Он вынул из папки небольшой набросок углем. Это была я. Не святая Цецилия, а просто я. Сидящая за инструментом, с чуть склоненной головой, пальцы замерли на клавишах. Но он нарисовал не только лицо. Он уловил линию шеи, изгиб плеча под тканью, даже тень между приподнятой грудью, намек на которую проступал сквозь кружева. Это была не идеализированная муза, а чувственная, дышащая девушка.
— Ты видишь? — прошептал он, его палец проследовал по контуру моего нарисованного плеча. — Ты становишься совершеннее с каждым днем, Франческа.

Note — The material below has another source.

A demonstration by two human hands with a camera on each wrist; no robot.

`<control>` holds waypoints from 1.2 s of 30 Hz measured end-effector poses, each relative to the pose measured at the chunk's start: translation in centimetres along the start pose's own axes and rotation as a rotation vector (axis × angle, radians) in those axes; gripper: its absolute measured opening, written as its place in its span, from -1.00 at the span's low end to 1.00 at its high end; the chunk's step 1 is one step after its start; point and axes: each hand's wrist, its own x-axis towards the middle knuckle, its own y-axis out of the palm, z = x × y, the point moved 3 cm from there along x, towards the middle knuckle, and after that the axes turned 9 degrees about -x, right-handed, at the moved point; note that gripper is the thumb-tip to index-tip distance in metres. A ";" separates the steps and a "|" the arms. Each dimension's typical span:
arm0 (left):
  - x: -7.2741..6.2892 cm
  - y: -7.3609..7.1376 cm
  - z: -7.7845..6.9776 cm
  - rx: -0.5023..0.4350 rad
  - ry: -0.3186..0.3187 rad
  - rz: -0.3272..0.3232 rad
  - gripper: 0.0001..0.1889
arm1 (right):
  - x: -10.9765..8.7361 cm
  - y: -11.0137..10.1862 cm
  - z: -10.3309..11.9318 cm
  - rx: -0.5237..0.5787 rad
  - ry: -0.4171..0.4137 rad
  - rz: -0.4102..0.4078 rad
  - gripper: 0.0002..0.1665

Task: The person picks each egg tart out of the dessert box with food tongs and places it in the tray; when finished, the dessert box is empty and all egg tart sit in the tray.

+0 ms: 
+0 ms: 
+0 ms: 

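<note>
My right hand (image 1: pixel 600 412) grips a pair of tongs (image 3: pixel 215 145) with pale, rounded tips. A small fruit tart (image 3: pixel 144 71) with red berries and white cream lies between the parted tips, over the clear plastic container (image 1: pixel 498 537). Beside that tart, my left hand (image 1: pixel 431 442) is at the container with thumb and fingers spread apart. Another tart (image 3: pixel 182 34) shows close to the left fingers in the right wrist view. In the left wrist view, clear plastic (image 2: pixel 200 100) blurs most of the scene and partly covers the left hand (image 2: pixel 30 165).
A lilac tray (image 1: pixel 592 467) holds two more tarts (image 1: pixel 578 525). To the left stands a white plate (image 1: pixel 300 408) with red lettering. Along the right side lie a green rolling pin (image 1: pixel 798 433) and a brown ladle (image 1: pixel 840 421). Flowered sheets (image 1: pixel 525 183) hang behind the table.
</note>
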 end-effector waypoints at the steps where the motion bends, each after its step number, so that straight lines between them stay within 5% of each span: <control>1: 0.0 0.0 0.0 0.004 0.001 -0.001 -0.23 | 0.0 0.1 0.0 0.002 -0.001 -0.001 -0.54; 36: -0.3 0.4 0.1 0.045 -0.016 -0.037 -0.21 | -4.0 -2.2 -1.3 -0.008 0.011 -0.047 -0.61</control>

Его палец почти касался бумаги, но мне казалось, я чувствую его прикосновение на собственной коже. Тот же жар, что и тогда, разлился по телу. Но вместо того, чтобы поддаться, я ощутила ледяной укол паники. Все они хотят чего-то. Все смотрят и видят не меня, а что-то, спрятанное под платьем.
— Это неподобающе, — выдохнула я, отшатнувшись.
Он улыбнулся, но в глазах его мелькнула тень разочарования.
— Искусство никогда не бывает неподобающим. Оно говорит правду.
Я убежала, оставив его с рисунком. В тот вечер, готовясь ко сну, служанка Пьетра помогла мне расшнуровать корсет. Долгожданный вздох облегчения, когда грудь и ребра освободились от тисков, был почти сладострастным. Пьетра, расчесывая мои волосы, тихо сказала:
— Синьорина сегодня вся на иголках. Молодой хозяин-художник опять смутил?
Я вздрогнула, встретившись с ее взглядом в зеркале.
— О чем ты? — попыталась я блеснуть высокомерием, но голос дрогнул.
Она улыбнулась, и в ее улыбке не было услужливости.
— Ни о чем, синьорина. Просто вы цветете. И цветы привлекают пчел. Это естественно.
Она закончила прическу и вышла, оставив меня наедине с отражением. Я смотрела на свое лицо, на губы, на кожу декольте, еще сохранившую красные полосы от шнуровки. «Цветете». Ее простое, грубое слово поразило меня сильнее, чем все поэзии Федерико.
Я легла в постель, но сон не шел. Тело, освобожденное от корсета, казалось чужим, слишком чувствительным. Ткань ночной рубашки натирала соски, вызывая странное, щемящее ощущение. Непроизвольно моя рука скользнула вниз по животу, к тому месту, где все еще пульсировала смутная теплота после дневных тревог. Я лежала неподвижно, лишь кончики пальцев слегка касались тела поверх тонкой ткани. И тут в памяти всплыл не Давид, не брат, а лицо Пьетры за оливой — запрокинутое, потерянное, блаженное.